• Work instructions
Could you print each line of the material below exactly?
Data segment: Begin
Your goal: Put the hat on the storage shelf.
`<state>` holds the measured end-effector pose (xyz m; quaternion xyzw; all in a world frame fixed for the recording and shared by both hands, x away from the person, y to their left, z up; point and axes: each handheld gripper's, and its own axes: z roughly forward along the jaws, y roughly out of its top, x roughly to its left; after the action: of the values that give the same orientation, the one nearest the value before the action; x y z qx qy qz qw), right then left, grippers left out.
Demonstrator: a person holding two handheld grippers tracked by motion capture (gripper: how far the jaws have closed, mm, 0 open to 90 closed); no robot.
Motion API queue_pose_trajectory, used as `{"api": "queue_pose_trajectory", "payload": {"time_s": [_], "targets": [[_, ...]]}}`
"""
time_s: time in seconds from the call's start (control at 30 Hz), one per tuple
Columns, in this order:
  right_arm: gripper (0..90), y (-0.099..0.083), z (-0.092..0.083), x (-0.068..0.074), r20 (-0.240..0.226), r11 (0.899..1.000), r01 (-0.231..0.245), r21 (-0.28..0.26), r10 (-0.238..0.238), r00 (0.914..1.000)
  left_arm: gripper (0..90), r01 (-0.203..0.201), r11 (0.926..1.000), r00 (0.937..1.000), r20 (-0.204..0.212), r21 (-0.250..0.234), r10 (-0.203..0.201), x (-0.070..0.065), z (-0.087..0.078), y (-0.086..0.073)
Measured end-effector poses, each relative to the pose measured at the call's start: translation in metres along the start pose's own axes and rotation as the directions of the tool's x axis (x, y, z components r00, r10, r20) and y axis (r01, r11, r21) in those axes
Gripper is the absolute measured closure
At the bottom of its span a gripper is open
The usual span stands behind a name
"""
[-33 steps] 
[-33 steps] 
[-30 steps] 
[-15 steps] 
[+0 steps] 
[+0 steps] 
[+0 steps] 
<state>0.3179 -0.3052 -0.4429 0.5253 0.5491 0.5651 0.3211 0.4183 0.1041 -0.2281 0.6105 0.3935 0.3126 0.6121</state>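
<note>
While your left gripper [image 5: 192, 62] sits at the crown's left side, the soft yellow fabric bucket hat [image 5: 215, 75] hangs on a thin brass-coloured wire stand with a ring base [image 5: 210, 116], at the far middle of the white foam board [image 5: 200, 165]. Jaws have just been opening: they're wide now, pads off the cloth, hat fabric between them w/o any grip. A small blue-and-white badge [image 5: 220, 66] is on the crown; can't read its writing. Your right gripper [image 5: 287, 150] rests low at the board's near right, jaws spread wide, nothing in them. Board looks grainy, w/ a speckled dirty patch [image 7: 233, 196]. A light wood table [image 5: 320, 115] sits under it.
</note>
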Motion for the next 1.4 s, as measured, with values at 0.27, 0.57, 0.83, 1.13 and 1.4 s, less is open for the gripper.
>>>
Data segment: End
• Answer box
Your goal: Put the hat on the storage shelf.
`<state>` holds the measured end-effector pose (xyz m; quaternion xyzw; all in a world frame fixed for the recording and shared by both hands, x away from the person, y to their left, z up; point and axes: each handheld gripper's, and its own axes: z roughly forward along the jaws, y roughly out of its top, x roughly to its left; after the action: of the values that give the same orientation, the one nearest the value before the action; x y z qx qy qz qw), right then left, grippers left out.
Demonstrator: a person holding two handheld grippers tracked by motion capture (gripper: how far the jaws have closed, mm, 0 open to 90 closed); no robot.
Motion API queue_pose_trajectory, used as `{"api": "queue_pose_trajectory", "payload": {"time_s": [_], "targets": [[_, ...]]}}`
"""
time_s: time in seconds from the call's start (control at 30 Hz), one per tuple
Columns, in this order:
  right_arm: gripper (0..90), y (-0.099..0.083), z (-0.092..0.083), x (-0.068..0.074), r20 (-0.240..0.226), r11 (0.899..1.000), r01 (-0.231..0.245), r21 (-0.28..0.26), r10 (-0.238..0.238), r00 (0.914..1.000)
  left_arm: gripper (0..90), r01 (-0.203..0.201), r11 (0.926..1.000), r00 (0.937..1.000), r20 (-0.204..0.212), r21 (-0.250..0.234), r10 (-0.203..0.201), x (-0.070..0.065), z (-0.087..0.078), y (-0.086..0.073)
Measured end-effector poses, each relative to the pose measured at the call's start: translation in metres along the start pose's own axes and rotation as the directions of the tool's x axis (x, y, z components r00, r10, r20) and y axis (r01, r11, r21) in those axes
Gripper is the absolute measured closure
At the bottom of its span a gripper is open
The usual span stands behind a name
"""
[-33 steps] 
[-33 steps] 
[-30 steps] 
[-15 steps] 
[+0 steps] 
[+0 steps] 
[+0 steps] 
<state>0.3179 -0.3052 -0.4429 0.5253 0.5491 0.5651 0.3211 0.4183 0.1041 -0.2281 0.6105 0.3935 0.3126 0.6121</state>
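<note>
While your left gripper [image 5: 192, 62] sits at the crown's left side, the soft yellow fabric bucket hat [image 5: 215, 75] hangs on a thin brass-coloured wire stand with a ring base [image 5: 210, 116], at the far middle of the white foam board [image 5: 200, 165]. Jaws have just been opening: they're wide now, pads off the cloth, hat fabric between them w/o any grip. A small blue-and-white badge [image 5: 220, 66] is on the crown; can't read its writing. Your right gripper [image 5: 287, 150] rests low at the board's near right, jaws spread wide, nothing in them. Board looks grainy, w/ a speckled dirty patch [image 7: 233, 196]. A light wood table [image 5: 320, 115] sits under it.
</note>
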Motion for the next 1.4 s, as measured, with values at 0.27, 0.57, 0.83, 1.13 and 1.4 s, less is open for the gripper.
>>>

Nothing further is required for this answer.